# TASK
Check every line below for the word "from" and copy each one that has it.

•••

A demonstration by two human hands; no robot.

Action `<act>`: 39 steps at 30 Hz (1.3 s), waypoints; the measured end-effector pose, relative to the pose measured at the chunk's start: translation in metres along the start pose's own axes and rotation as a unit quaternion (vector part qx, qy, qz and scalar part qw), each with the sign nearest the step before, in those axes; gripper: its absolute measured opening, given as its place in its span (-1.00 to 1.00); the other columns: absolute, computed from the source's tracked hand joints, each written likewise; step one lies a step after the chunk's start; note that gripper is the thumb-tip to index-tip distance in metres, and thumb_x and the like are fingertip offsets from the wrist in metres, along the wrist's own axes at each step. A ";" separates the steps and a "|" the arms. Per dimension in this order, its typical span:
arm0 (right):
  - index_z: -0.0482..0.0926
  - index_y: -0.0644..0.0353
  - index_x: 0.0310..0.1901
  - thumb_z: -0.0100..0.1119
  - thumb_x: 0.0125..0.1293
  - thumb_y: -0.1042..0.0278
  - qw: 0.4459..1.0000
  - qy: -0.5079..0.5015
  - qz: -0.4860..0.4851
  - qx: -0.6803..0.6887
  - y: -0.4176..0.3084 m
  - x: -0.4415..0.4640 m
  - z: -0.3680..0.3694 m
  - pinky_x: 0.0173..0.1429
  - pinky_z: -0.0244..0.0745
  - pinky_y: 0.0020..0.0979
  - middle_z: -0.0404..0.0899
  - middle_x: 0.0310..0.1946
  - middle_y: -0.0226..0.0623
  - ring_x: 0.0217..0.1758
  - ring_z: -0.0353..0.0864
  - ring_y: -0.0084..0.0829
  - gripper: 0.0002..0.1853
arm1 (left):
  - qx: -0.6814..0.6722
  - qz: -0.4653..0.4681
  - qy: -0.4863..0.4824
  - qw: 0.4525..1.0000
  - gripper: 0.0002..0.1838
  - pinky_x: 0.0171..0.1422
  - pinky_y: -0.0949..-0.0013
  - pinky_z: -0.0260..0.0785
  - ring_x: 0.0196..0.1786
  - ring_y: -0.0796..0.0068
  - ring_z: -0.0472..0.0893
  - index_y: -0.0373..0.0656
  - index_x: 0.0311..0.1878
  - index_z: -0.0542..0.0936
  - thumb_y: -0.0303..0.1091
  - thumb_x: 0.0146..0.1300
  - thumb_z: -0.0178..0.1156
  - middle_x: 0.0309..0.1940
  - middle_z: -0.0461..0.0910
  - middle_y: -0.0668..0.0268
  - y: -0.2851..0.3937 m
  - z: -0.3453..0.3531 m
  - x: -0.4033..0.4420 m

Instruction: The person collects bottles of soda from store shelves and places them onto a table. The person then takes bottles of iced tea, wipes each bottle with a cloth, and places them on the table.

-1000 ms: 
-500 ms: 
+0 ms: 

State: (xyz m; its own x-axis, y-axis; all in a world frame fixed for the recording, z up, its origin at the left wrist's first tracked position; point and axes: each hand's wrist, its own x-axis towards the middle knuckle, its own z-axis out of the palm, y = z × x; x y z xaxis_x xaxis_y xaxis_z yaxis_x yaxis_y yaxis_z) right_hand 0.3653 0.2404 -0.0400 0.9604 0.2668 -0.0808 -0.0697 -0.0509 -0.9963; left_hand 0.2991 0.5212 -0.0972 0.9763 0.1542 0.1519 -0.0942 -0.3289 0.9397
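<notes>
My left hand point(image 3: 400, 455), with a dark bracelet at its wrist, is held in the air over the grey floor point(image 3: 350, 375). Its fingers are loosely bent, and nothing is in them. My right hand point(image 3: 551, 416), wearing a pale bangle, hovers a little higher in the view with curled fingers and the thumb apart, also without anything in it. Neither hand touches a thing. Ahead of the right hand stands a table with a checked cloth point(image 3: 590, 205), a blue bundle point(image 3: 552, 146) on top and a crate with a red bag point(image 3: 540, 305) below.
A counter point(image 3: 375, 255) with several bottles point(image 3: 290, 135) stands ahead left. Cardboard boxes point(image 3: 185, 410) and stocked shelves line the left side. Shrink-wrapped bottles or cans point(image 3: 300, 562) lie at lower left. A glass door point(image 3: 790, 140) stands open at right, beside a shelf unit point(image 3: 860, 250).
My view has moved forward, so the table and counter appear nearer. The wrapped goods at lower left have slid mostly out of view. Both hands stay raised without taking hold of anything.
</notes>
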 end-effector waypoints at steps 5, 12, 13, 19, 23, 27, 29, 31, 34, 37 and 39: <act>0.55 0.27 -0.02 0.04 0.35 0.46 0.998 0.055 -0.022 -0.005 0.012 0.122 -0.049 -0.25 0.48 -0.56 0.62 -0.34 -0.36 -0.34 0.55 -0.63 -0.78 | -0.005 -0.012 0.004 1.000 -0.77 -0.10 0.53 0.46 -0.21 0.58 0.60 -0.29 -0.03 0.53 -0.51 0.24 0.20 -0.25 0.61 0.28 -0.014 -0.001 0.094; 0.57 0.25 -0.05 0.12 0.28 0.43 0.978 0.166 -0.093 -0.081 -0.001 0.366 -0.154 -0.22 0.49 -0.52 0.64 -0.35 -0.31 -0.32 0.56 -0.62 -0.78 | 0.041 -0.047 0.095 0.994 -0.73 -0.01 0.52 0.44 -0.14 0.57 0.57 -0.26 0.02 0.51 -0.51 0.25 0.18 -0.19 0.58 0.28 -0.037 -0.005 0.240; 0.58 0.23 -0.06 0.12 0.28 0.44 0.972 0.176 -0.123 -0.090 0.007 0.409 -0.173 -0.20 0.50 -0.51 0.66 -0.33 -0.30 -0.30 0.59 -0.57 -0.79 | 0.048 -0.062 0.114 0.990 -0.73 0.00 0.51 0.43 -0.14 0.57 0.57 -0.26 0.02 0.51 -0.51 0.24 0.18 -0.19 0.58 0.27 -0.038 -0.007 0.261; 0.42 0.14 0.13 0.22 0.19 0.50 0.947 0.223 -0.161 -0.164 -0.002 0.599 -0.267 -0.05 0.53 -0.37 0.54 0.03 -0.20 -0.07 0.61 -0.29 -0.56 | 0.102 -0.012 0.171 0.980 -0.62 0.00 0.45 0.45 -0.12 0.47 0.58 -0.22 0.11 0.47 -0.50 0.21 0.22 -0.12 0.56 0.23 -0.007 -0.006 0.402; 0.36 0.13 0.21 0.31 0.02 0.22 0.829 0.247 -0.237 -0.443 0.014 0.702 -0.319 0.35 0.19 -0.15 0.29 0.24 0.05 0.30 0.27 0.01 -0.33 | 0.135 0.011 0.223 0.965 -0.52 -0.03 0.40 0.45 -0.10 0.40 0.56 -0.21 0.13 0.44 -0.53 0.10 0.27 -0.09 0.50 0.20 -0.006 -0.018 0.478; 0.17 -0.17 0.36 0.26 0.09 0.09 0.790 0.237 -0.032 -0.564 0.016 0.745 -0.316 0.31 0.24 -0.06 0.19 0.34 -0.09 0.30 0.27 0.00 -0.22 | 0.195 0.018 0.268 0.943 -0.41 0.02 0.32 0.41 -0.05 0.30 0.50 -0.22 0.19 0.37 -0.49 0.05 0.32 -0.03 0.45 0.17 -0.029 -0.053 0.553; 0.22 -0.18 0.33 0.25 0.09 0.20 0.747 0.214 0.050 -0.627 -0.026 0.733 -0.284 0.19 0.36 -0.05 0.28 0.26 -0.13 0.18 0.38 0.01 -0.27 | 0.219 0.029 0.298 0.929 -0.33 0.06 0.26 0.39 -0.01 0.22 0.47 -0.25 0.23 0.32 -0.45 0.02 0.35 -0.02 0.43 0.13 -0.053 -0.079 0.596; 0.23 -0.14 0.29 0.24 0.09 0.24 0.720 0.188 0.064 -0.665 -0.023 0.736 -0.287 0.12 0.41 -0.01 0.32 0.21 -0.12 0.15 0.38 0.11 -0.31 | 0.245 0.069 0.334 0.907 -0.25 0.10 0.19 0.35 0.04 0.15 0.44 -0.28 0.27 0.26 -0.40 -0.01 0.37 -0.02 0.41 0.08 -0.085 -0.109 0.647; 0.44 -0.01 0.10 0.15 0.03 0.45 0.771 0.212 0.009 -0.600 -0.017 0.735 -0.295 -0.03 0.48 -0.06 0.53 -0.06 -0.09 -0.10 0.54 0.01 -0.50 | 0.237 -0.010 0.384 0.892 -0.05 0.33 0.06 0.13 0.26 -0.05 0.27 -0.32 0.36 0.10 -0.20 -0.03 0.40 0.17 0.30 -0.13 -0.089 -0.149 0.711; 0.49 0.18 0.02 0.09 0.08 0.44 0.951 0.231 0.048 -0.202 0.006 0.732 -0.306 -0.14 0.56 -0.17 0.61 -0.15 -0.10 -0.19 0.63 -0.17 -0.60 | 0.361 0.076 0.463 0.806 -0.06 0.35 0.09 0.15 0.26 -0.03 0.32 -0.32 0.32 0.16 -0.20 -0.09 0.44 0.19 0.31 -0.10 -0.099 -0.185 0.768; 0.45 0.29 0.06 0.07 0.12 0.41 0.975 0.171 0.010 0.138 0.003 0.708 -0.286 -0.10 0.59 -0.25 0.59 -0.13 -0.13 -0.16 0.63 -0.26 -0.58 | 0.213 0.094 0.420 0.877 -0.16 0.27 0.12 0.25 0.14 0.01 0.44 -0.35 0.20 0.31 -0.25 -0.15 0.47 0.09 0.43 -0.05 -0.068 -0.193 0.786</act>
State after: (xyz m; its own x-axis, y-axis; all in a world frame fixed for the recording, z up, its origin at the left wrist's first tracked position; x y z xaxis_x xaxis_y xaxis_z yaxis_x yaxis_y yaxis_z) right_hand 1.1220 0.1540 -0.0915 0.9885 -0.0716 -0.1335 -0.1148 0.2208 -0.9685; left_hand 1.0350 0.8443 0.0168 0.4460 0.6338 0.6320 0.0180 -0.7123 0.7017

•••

# FINAL ANSWER
Action `<act>`: 39 steps at 30 Hz (1.3 s), waypoints; the measured end-effector pose, relative to the pose measured at the chunk's start: translation in metres along the start pose's own axes and rotation as a unit quaternion (vector part qx, qy, qz and scalar part qw), each with the sign nearest the step before, in those axes; gripper: its absolute measured opening, given as its place in its span (-1.00 to 1.00); the other columns: absolute, computed from the source's tracked hand joints, each written likewise; step one lies a step after the chunk's start; note that gripper is the thumb-tip to index-tip distance in metres, and thumb_x and the like are fingertip offsets from the wrist in metres, along the wrist's own axes at each step. A ";" separates the steps and a "|" the arms. Per dimension in this order, its typical span:
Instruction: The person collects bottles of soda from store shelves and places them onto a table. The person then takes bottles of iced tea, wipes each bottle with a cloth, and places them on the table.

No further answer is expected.